Chairman Specter, Senator Leahy, and Members of the Committee, thank you for the
opportunity to appear today to discuss S. 2831, the "Free Flow of Information Act of
2006," and unauthorized disclosures of classified information by the media. While others
at the Department of Justice previously have testified on these matters, this is my first
opportunity to talk with you about them. The issues are weighty, and I commend the
careful attention you are giving them.

Let me begin with these facts and observations, upon which we should all agree. The
Department of Justice shoulders the important obligation of enforcing the law and
ensuring the public safety against foreign and domestic threats. We also are duty bound
to administer justice with fairness.
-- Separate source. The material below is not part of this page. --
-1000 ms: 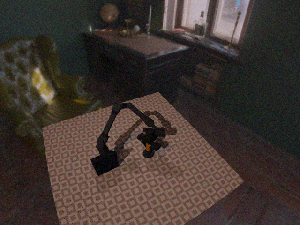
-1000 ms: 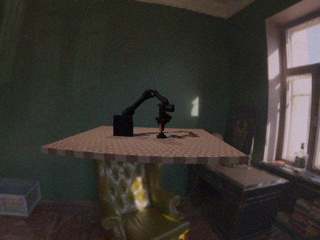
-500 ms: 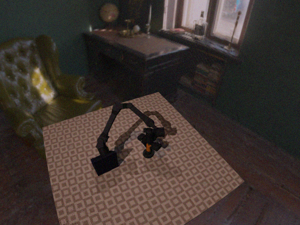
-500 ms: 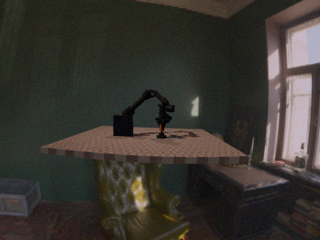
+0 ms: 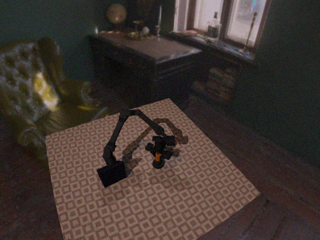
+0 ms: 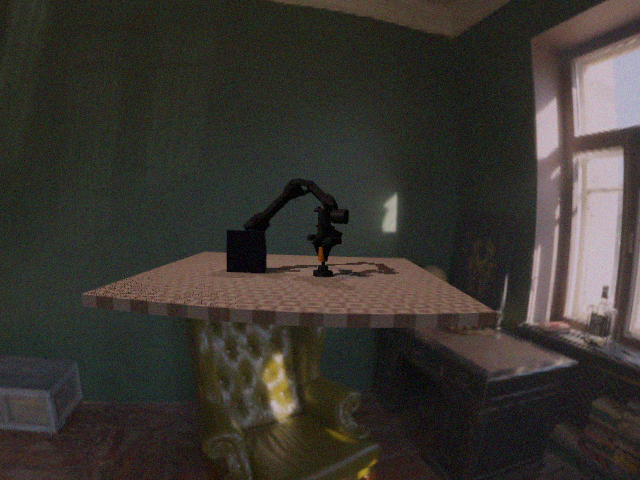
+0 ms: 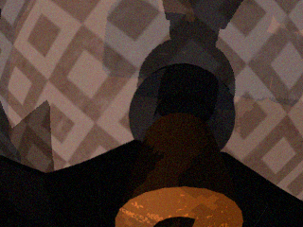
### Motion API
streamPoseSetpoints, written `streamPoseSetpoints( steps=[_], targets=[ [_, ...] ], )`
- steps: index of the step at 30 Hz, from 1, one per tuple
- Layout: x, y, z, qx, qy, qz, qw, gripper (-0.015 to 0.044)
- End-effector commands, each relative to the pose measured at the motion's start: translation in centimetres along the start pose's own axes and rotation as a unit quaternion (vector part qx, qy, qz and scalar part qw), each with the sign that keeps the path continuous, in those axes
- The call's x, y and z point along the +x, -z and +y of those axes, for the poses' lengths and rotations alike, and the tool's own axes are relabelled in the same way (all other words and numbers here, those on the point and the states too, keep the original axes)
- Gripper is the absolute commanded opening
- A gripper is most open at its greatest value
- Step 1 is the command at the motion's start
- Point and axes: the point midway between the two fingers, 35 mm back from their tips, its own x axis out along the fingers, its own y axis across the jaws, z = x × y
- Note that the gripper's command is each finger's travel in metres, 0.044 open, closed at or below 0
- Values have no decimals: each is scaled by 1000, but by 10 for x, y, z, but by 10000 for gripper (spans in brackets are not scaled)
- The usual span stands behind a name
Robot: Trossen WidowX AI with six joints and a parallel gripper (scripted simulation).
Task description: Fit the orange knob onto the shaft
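Orange knob (image 5: 157,156) (image 6: 321,254) (image 7: 179,203) sits pinched between the fingertips of the gripper (image 5: 158,153) (image 6: 322,250) (image 7: 180,154), roughly upright; the round pedestal (image 5: 158,164) (image 6: 323,272) (image 7: 142,111) lies directly below, flat-side alignment hidden.

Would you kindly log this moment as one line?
tool: shut on orange knob | knob: above round pedestal, not fully down | flat alignment: cannot tell

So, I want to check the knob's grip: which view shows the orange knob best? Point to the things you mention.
The wrist view: the orange knob (image 5: 157,156) (image 6: 321,254) (image 7: 180,203) looks largest there, between the fingers. The top view shows it small above the pedestal (image 5: 158,165) (image 6: 323,272); the exterior view, just a thin orange sliver.
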Motion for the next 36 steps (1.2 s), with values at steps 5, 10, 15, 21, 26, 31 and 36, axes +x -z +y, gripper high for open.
streamPoseSetpoints(
  steps=[5, 10, 15, 21, 26, 31, 36],
  targets=[
    [-1, -2, -2, -13, 2, -3, 1000, 0],
    [1, 0, -2, -13, 2, -3, 1000, 0],
    [1, 0, -1, -13, 2, -3, 1000, 0],
    [-1, -1, -1, -13, 2, -3, 1000, 0],
    [-1, -2, -2, -13, 2, -3, 1000, 0],
    [-1, -2, -2, -13, 2, -3, 1000, 0],
    [0, 0, -2, -13, 2, -3, 1000, 0]
  ],
)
Our work requires a constant balancing of interests.

A determination to commence prosecution requires a careful assessment of all facts and
circumstances. Our guidepost, as stated in the United States Attorneys' Manual, is
whether the "fundamental interests of society require the application of the criminal laws
to a particular set of circumstances," recognizing that any decision to bring charges
"entails profound consequences" for all affected persons. U.S. Attorneys' Manual §
9.27.001. In all instances, the Department's attorneys represent and must protect the
public's interest in the fair and balanced administration of justice.
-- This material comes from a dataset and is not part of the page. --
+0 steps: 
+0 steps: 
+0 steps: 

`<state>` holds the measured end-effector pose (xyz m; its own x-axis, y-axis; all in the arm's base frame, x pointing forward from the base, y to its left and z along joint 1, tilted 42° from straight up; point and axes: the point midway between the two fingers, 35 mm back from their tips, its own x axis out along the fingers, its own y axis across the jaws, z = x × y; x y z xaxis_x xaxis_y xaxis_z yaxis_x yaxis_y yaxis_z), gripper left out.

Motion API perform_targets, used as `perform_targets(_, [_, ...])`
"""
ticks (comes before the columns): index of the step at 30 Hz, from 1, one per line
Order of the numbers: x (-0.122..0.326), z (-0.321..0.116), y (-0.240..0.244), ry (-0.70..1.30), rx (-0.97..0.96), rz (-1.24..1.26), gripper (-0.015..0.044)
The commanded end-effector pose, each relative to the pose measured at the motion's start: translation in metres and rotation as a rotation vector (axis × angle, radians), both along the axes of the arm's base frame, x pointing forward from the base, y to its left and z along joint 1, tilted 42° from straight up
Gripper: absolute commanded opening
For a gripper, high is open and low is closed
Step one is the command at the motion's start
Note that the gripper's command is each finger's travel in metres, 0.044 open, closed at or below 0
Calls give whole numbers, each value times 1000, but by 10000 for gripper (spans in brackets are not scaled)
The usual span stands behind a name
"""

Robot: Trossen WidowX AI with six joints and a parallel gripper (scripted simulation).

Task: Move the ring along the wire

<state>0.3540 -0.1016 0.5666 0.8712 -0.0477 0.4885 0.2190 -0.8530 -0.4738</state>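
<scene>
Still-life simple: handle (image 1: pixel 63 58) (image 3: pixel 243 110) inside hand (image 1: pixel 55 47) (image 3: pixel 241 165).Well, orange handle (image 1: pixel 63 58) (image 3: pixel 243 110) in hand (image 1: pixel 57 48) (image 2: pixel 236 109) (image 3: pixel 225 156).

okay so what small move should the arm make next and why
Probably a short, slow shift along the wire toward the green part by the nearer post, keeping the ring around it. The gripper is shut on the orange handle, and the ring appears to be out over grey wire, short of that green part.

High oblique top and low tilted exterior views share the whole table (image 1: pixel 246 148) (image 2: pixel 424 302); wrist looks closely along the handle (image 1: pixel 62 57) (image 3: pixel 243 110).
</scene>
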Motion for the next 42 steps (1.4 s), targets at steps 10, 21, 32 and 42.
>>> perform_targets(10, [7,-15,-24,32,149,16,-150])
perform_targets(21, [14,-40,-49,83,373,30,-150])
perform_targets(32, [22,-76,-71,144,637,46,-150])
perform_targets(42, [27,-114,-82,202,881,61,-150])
How we conduct investigations is no less important. We owe crime victims, those
suspected of committing crimes, and the public the duty of conducting diligent and
thorough investigations. Our search is for the truth, and our record shows that our
approach has reflected measured and careful judgments. Overreaching does not serve
justice, and the Department's men and women understand and respect that principle.
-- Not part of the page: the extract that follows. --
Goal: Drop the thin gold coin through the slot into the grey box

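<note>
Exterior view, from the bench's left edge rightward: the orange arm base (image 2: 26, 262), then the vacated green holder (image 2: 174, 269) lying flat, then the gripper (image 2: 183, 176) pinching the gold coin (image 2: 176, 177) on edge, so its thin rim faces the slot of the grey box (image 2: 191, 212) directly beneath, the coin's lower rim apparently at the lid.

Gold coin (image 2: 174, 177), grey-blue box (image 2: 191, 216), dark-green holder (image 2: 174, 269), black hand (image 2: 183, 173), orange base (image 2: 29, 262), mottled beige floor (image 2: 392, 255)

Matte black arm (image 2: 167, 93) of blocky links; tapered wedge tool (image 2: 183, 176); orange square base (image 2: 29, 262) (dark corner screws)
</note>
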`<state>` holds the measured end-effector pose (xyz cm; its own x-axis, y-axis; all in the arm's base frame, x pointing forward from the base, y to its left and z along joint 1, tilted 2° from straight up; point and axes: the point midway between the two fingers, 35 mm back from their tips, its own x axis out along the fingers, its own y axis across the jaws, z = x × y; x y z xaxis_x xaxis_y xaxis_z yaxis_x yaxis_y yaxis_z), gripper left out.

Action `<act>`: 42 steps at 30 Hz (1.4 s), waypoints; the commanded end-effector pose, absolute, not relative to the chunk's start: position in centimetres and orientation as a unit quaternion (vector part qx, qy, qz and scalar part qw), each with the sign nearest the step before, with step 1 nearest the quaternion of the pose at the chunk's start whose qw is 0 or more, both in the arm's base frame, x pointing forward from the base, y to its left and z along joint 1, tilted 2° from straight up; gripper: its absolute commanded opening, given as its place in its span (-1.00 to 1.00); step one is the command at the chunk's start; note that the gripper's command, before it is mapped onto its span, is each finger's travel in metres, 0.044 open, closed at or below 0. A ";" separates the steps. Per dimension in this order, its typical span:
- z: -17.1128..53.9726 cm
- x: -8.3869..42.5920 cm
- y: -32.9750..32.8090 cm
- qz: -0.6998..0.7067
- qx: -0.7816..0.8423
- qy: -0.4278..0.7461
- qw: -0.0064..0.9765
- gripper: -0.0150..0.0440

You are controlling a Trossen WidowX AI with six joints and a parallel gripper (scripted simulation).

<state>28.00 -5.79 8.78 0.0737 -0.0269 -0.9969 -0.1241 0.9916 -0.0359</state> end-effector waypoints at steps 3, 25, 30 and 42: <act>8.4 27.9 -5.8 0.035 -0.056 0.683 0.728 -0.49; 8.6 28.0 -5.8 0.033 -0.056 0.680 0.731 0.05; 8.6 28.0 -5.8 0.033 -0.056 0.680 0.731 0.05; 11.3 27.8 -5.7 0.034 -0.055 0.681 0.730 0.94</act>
Our measured approach manifests itself in the daily administration of justice around the
country. Our attorneys, for example, take great care to ensure that grand jury
investigations are both full and fair. Indeed, the very institution of the grand jury­­
consisting as it does of ordinary citizens­­provides an added layer of balance to our
investigations. To be sure, though, a grand jury operates with a broad and time-honored
mandate: to search broadly for the truth and enlist everyone with potentially useful
information in that search. As the Supreme Court has explained, the "investigative power
of the grand jury is necessarily broad if its public responsibility is to be adequately
discharged." Branzburg v. Hayes, 408 U.S. 665, 700 (1972).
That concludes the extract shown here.